Please return the lines below verbatim, beginning at the one that has "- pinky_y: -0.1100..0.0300" and stopping after the one that has "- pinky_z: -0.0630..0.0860", and add no other lines.

★ ★ ★ ★

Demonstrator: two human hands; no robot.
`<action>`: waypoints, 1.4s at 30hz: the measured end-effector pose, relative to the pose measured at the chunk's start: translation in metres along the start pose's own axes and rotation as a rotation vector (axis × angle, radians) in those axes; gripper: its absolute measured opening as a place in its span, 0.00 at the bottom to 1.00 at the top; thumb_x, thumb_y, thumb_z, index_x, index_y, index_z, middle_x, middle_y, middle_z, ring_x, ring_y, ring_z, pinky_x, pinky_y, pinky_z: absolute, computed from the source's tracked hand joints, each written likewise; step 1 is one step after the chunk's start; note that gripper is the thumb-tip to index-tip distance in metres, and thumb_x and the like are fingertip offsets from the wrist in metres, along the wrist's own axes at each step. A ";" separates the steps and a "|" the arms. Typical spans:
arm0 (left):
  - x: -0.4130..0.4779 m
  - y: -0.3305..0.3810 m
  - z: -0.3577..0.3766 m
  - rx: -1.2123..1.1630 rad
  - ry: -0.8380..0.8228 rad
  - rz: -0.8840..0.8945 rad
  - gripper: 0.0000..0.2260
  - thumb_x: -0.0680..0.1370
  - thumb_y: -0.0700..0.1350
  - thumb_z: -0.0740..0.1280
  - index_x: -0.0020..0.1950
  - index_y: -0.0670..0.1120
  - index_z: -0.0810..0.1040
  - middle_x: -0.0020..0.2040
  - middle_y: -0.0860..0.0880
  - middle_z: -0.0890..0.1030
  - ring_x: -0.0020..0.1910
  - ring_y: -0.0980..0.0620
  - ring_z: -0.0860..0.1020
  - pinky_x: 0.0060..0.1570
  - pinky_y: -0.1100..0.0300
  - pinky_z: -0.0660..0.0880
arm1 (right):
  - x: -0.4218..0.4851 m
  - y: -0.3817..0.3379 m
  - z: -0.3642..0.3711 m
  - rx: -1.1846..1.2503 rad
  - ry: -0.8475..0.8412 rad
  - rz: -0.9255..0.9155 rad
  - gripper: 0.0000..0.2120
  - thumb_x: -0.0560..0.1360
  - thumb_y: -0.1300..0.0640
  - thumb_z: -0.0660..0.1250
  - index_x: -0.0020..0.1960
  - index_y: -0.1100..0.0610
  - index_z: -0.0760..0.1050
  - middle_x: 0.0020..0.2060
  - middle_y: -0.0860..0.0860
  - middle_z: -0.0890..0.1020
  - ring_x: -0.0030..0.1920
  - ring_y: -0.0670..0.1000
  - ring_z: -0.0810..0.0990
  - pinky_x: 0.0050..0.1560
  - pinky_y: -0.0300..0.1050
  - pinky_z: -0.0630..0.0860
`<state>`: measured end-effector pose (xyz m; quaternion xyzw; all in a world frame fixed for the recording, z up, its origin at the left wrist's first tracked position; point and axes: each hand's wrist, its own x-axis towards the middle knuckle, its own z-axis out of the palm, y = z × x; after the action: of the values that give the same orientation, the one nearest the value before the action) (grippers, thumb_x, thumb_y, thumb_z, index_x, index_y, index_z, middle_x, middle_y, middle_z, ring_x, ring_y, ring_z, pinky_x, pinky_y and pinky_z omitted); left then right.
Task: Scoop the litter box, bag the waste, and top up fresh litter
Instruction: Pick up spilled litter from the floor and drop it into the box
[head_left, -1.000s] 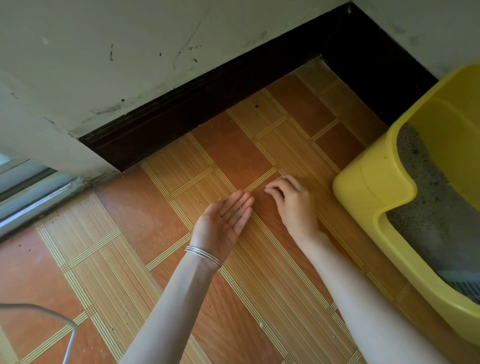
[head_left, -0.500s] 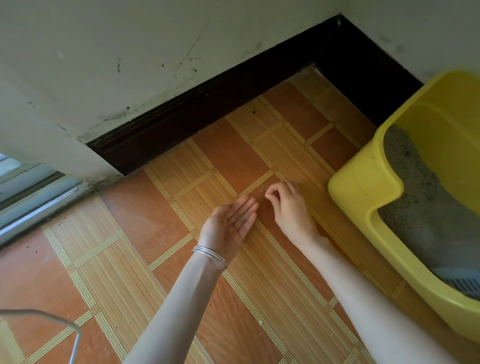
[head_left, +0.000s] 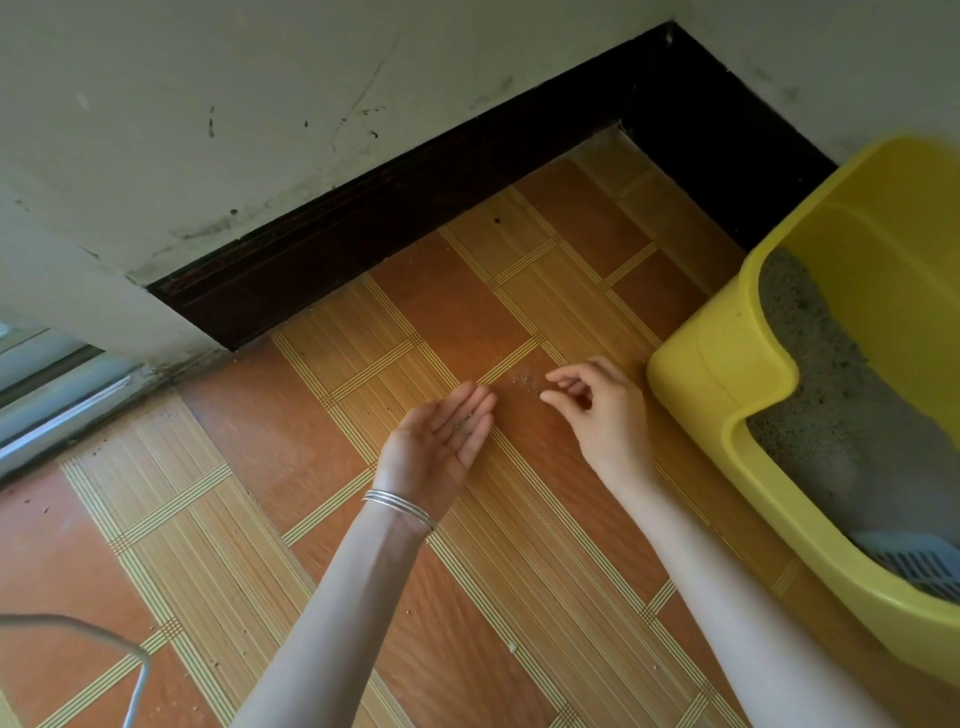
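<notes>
Running off the right edge, the litter box (head_left: 691, 364) is cropped — left hand (head_left: 441, 441) flat, palm-up, bearing grains (head_left: 460, 428); right hand (head_left: 602, 410) fingers (head_left: 571, 371) curled, contents unclear.

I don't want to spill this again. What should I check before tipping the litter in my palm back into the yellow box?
1. Left hand palm up, fingers straight: ok.
2. Granules resting on its fingers: ok.
3. Floor free of stray litter: not ok, a scatter lies ahead of the right hand.
4. Right hand pinching a granule: cannot tell.
5. Litter box open on top, close by on the right: ok.
</notes>
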<state>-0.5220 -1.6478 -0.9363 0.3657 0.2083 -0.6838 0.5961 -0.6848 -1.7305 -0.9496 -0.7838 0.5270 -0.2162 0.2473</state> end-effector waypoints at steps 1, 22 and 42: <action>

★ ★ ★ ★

* _Response_:
  - pinky_y: -0.1100..0.0300
  - pinky_z: -0.0660..0.0880
arm1 (right):
  - x: -0.4218..0.4851 m
  - y: -0.3817..0.3379 m
  - z: -0.3642..0.3711 m
  - rx: -1.1846..1.2503 rad
  - ry: -0.8475..0.8412 rad
  - rz: -0.9255..0.9155 rad
  - gripper: 0.0000..0.2120
  - thumb_x: -0.0560..0.1360
  - thumb_y: -0.1300..0.0640
  - thumb_z: -0.0660..0.1250
  - index_x: -0.0020..0.1960
  - index_y: -0.1100..0.0610
  - index_z: -0.0760..0.1050
  - middle_x: 0.0020..0.2060
  - middle_y: -0.0860..0.0860
  - middle_z: -0.0890..0.1020
  - ring_x: -0.0030..0.1920
  - ring_y: -0.0670..0.1000
  - ring_z: -0.0810..0.0990
  - pinky_x: 0.0050..0.1560
  - pinky_y: -0.0300..0.1050
  - pinky_z: -0.0630..0.0860

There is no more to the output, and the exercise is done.